Sunday, March 7, 2010

Origins of Underground Railroad Name

While just about everyone has heard of the Underground Railroad, few realize the origins of the name. One story has it that in 1831 a runaway slave from Kentucky, Tice Davids, reached the Ohio River just across from the town of Ripley, Ohio. The fugitive's master was in close pursuit and as Davids slipped in river to swim across, his owner found a boat on the shore and followed. The owner could see Davids's bobbing up and down in the current and saw him emerge on the Ohio bank. When the master finally made his way across the river, he searched high and low in the town in attempt to reclaim his property. But Davids was no where to be found, which led the frustrated owner to exclaim that Davids must have "gone on an underground road."

Although the practice of aiding fugitive slaves predates the term itself, with the rise of the invention of the train, and the rapid expansion of the railroad system in this era, those terms were added to the "underground road" name. In addition, such railroad terms as stations (safe houses), and conductors (friends of fugitives), as well as phrases such as "catching the next train North," were appropriated by those that supported the practice.

Ripley, Ohio was known throughout Kentucky as "the hell hole of abolitionism," due to the fact that many people in the town provided help to fugitives from the Bluegrass state in their effort to make it to Canada. The Rev. John Rankin was the recognized leader in the community. His house sat high atop the town on a ridge (see picture above) and served as a beacon to Kentucky slaves. Rankin was born and raised in Jefferson County in East Tennessee and had later moved to Northern Kentucky to preach, but he finally moved on to Ohio when his antislavery messages were not well received in the Commonwealth. John Parker, a mixed raced freeman born into slavery in Virginia and then sold in a slave coffle to Alabama tried to escape several times before finally purchasing his freedom.
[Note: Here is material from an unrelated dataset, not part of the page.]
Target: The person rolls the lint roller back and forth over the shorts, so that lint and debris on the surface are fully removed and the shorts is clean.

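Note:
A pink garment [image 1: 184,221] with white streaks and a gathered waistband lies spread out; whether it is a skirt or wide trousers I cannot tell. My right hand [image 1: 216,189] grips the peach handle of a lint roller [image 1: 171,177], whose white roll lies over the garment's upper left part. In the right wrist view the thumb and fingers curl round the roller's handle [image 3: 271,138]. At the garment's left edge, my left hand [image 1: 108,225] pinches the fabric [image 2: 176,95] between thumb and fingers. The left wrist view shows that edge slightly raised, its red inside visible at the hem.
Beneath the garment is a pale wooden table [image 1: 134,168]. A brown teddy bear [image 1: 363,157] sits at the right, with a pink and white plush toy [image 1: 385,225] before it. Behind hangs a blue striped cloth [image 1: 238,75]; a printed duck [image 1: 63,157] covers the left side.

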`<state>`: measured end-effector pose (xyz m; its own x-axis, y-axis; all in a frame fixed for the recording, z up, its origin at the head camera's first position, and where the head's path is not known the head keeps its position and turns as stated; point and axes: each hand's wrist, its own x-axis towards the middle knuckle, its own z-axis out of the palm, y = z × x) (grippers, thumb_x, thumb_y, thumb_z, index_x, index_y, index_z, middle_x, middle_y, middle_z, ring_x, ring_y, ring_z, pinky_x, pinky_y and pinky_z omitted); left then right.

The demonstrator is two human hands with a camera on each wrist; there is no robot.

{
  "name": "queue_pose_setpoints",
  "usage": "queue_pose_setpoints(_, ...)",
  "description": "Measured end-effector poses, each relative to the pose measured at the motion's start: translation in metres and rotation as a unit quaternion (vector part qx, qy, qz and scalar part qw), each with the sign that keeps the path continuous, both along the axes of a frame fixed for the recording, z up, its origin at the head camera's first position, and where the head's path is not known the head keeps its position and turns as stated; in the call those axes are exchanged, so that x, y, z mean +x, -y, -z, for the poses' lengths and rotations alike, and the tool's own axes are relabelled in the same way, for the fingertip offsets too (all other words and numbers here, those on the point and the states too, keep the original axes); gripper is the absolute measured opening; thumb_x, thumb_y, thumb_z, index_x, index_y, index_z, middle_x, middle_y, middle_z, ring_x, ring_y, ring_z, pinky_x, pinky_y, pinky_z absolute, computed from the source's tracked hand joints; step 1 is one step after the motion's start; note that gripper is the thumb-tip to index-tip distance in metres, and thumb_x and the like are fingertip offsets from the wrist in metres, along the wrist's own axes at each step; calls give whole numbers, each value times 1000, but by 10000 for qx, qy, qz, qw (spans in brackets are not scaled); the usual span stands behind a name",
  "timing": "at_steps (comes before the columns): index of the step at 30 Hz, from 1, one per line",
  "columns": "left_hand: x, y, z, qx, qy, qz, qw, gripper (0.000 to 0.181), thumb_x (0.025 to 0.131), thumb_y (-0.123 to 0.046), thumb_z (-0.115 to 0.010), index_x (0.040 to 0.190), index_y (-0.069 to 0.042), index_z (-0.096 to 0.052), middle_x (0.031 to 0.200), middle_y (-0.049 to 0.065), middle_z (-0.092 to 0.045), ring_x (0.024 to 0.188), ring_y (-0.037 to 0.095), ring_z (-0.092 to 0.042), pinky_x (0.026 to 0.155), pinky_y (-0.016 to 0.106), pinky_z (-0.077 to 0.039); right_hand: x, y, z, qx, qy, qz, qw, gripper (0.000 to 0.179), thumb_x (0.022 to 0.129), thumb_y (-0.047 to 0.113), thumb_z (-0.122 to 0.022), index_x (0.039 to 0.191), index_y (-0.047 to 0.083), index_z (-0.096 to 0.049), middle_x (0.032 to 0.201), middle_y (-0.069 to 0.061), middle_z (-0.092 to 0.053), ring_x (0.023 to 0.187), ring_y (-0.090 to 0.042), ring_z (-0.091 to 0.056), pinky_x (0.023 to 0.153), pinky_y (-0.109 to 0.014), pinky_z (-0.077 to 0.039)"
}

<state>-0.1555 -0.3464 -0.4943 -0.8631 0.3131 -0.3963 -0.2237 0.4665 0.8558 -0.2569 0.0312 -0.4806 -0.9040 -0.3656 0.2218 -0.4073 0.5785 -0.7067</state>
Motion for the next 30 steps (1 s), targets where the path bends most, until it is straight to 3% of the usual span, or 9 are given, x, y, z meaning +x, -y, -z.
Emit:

He moved to the town in the mid 1840s after a short stay in New Albany, Indiana. Parker eventually established his own iron business and made numerous exciting trips into Kentucky to pilot slaves across the Ohio River and help send them on their way to Canada. His story is vividly brought to life in The Autobiography of John P. Parker, Former Slave and Conductor on the Underground Railroad.

Both the Rankin and Parker houses survive today in Ripley. I hope to soon make a trip across the Ohio myself to see both of these historically significant sites.